IgE and TGF-β Signaling: From Immune to Cardiac Remodeling.

作者信息

Cao Hua, Xiao Chungang, He Zhangxiu, Huang Hong, Tang Huifang

机构信息

The First Affiliated Hospital, Department of Cardiology, Hengyang Medical School, University of South China, Hengyang, Hunan, 421001, People's Republic of China.

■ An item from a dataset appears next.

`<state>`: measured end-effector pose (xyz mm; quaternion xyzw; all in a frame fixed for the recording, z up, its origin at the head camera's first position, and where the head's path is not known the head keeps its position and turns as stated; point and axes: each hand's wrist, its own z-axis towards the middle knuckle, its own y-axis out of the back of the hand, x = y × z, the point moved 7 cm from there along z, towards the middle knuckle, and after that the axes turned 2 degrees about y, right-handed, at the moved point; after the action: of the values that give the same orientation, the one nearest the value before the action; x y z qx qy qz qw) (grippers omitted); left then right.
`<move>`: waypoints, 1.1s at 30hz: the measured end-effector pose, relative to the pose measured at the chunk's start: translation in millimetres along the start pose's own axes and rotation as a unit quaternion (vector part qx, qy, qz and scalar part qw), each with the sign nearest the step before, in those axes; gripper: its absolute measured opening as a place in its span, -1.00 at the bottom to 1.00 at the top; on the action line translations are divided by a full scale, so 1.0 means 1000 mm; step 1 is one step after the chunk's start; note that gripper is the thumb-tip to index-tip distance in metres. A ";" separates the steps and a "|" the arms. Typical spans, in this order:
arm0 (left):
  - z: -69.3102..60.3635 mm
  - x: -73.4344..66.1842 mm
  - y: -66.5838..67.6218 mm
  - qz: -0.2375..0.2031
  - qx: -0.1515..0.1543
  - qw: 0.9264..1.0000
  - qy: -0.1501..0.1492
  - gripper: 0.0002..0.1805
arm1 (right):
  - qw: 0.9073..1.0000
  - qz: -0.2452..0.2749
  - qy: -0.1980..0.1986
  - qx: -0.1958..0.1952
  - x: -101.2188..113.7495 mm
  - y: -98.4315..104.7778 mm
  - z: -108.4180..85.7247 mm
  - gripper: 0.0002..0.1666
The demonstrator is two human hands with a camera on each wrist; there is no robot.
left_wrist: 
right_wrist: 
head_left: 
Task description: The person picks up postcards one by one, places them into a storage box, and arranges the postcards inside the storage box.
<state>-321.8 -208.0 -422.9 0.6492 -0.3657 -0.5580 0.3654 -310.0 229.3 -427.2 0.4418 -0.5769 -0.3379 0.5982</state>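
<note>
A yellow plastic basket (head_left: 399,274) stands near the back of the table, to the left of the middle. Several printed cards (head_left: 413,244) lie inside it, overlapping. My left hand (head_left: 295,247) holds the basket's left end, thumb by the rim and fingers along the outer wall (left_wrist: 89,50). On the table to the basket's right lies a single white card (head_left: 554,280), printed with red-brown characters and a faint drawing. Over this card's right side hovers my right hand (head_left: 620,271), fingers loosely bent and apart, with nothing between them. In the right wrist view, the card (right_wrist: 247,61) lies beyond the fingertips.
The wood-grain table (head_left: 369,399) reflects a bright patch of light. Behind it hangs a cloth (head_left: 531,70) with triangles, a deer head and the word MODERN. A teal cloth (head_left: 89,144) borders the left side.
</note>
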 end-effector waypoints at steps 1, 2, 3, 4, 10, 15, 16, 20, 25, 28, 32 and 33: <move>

The First Affiliated Hospital, Department of Nephrology, Hengyang Medical School, University of South China, Hengyang, Hunan, 421001, People's Republic of China.

出版信息

J Inflamm Res. 2021 Oct 27;14:5523-5526. doi: 10.2147/JIR.S332591. eCollection 2021.

Abstract

Cardiac remodeling is accompanied by cardiac hypertrophy, fibrosis, and dysfunction, eventually leading to heart failure (HF). However, the molecular mechanisms involved in cardiac remodeling are complicated, especially the association with immune. Immunoglobulin E (IgE) is a class of immunoglobulins involved in immune response to specific allergens. Recently, Zhao et al characterized a novel specific role of IgE and its high affinity receptor (FcεR1) in directly promoting pathological myocardial remodeling and cardiac dysfunction. Additionally, upon blocking IgE-FcεR1 signaling using FcεR1 genetic depletion or by administrating the anti-IgE monoclonal antibody omalizumab (Oma) in mice, they observed that cardiac hypertrophy and cardiac interstitial fibrosis induced by angiotensin II (Ang II) or transverse aortic constriction (TAC) were significantly suppressed. In contrast, IgE administration alone can aggravate pathological cardiac remodeling and dysfunction. RNA-seq and downstream analysis indicated that TGF-β was the common pathway and the most pivotal mediator in IgE-FcεR1-induced cardiac remodeling and dysfunction. Furthermore, the administration of a TGF-β inhibitor could ameliorate cardiac remodeling and improve cardiac function. Therefore, these findings suggest that IgE-FcεR1 maybe promising therapeutic targets for cardiac remodeling and provide an experimental basis for the use of omalizumab for HF patients combined with high serum IgE levels or allergic diseases.

摘要

心脏重塑伴随着心肌肥大、纤维化和功能障碍,最终导致心力衰竭(HF)。然而,参与心脏重塑的分子机制很复杂,尤其是与免疫的关联。免疫球蛋白E(IgE)是一类参与针对特定过敏原免疫反应的免疫球蛋白。最近,赵等人阐述了IgE及其高亲和力受体(FcεR1)在直接促进病理性心肌重塑和心脏功能障碍方面的一种新的特定作用。此外,在小鼠中使用FcεR1基因缺失或通过给予抗IgE单克隆抗体奥马珠单抗(Oma)阻断IgE-FcεR1信号传导后,他们观察到由血管紧张素II(Ang II)或主动脉缩窄(TAC)诱导的心肌肥大和心脏间质纤维化得到显著抑制。相反,单独给予IgE会加重病理性心脏重塑和功能障碍。RNA测序和下游分析表明,转化生长因子-β(TGF-β)是IgE-FcεR1诱导的心脏重塑和功能障碍的共同途径及最关键的介质。此外,给予TGF-β抑制剂可改善心脏重塑并改善心脏功能。因此,这些发现表明IgE-FcεR1可能是心脏重塑有前景的治疗靶点,并为奥马珠单抗用于血清IgE水平高或患有过敏性疾病的HF患者提供了实验依据。